Beast growled at Crow, enough to force him to take a step back. He didn’t appreciate being lied to. Although not all lies, just a devious incomplete truth.
“Sorry,” Sky said. “Their help is indirect.” Sky then launched into something long and technical that Beast couldn’t follow. He boiled Sky’s long diatribe into something far simpler – the three of them
were a family, and they wanted a mate, as they now believed that Transform families needed to be made up of all the four types of Major Transforms.
He liked being wanted. He thought it impossible to go back to being human again, though.
“You don’t believe me, do you?”
Beast nodded.
“There’s been a lot of improvements. Watch this.”
Sky did something and vanished. Beast looked, and sniffed, and used the stuff sense. Sky remained gone.

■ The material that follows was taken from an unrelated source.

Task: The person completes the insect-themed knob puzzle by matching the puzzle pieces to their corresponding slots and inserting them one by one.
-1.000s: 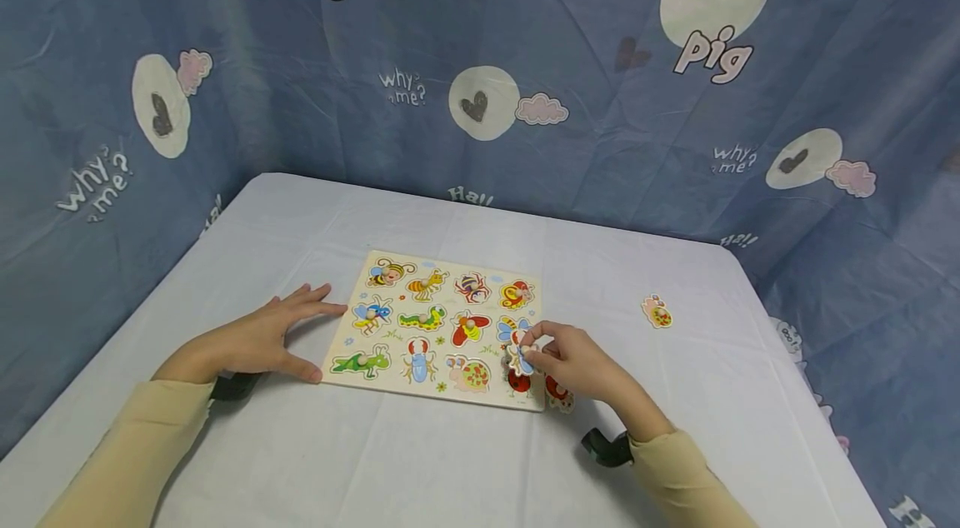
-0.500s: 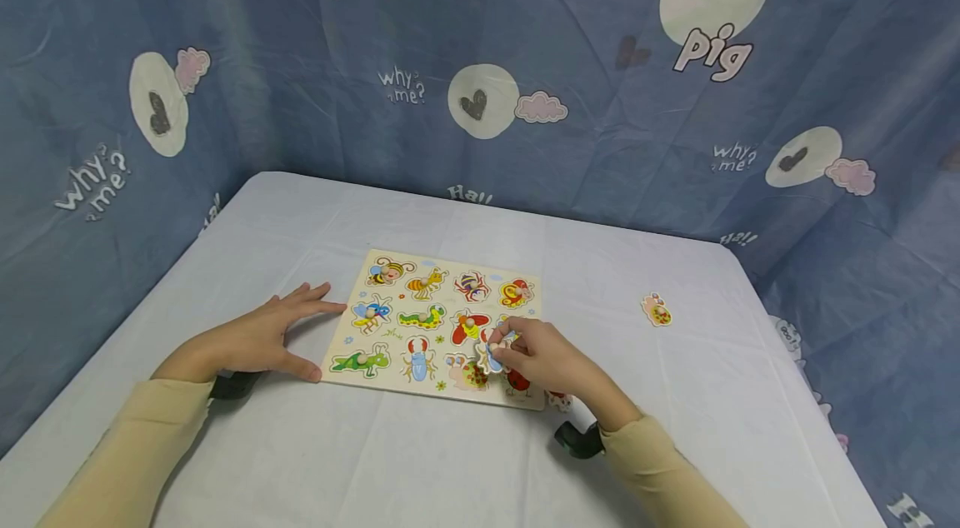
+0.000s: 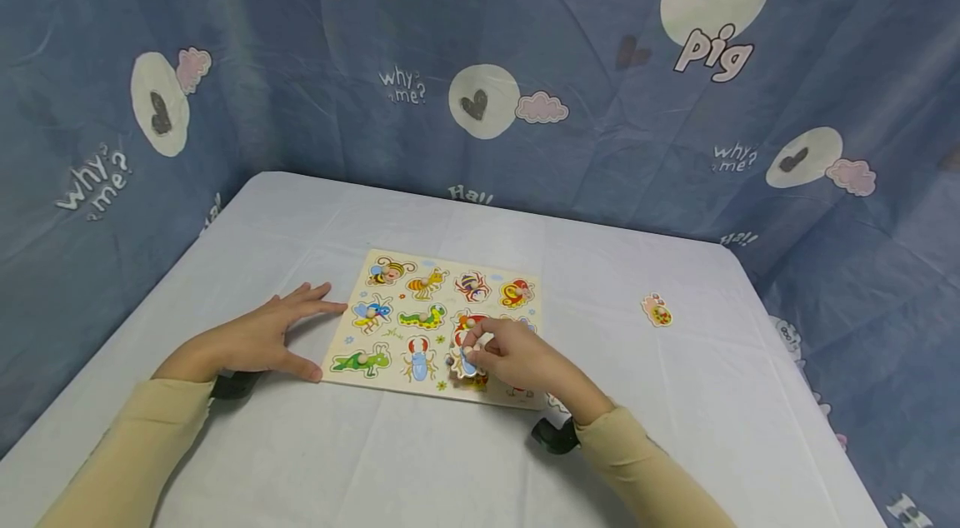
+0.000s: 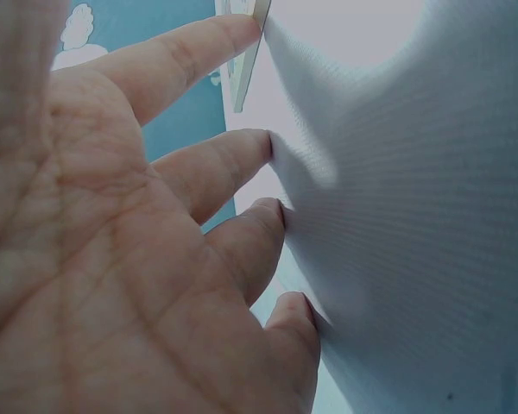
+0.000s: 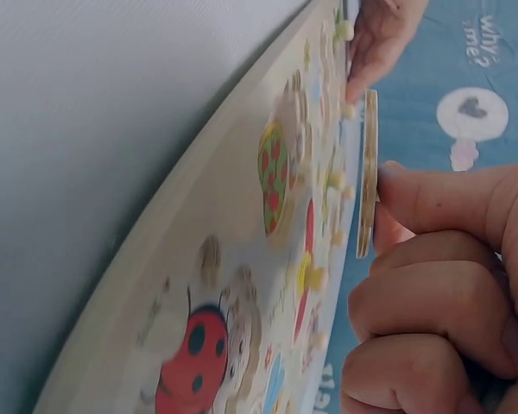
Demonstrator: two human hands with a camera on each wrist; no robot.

Then Sky reappeared. He hadn’t moved.
Hmmm. An impressive new trick. Sky could flee at any time. Beast thought he held Sky as a captive and made him part of his pack. Perhaps not. Perhaps Sky didn’t lie about his family needs.
“Focuses and Arms can do a lot more with the juice than they could, before. We now understand what’s different about what Crows and Beast Men do with juice. What Crows take we now call dross, and what you take is now called élan, for instance. We now call our main extra sense a ‘metasense’.”
Dross. Élan. Metasense. Three new interesting words.
“It’s not like the old days, when we didn’t understand anything more than ‘Focuses move juice and we don’t understand what the rest of us are doing’. We know so much more, now.”
Too much for now. Beast stopped listening. Eventually, Sky talked himself out. Beast motioned to his back, and Sky climbed on.
“They aren’t doing as well as before,” Sky said, after Beast wandered to a place where they could metasense the three interlopers.
They did appear to be hungry, especially the Focus not-Focus, who turned out to be pregnant and nearly ready to birth her child. Only a little of their preserved moose meat remained. The aurora-marked Arm sensed as testy, and getting low on juice.
Beast sighed. The problem was the Focus not-Focus. He could just sit and metasense her for hours. A raging thunderstorm, wild and untamed, just like himself. Oh, he wanted her. Really wanted.
The Arm, this Carol Hancock person, not so much, though. Dangerous. The KittyCat’s juice echoed that of the Arm, a side effect of whatever the aurora-marked Arm did to tame her. The KittyCat, though, spent all day and night asleep, flush with a filled belly and with an incredible amount of élan. That’s what he would rather being doing, too. Sky loved both the Arm and the Focus. His family. Beast respected that and the aurora markings on all three of them. The Arm held the deepest markings, making her special. Perhaps he should make them all part of his family. That would suit, given his own ties to the aurora.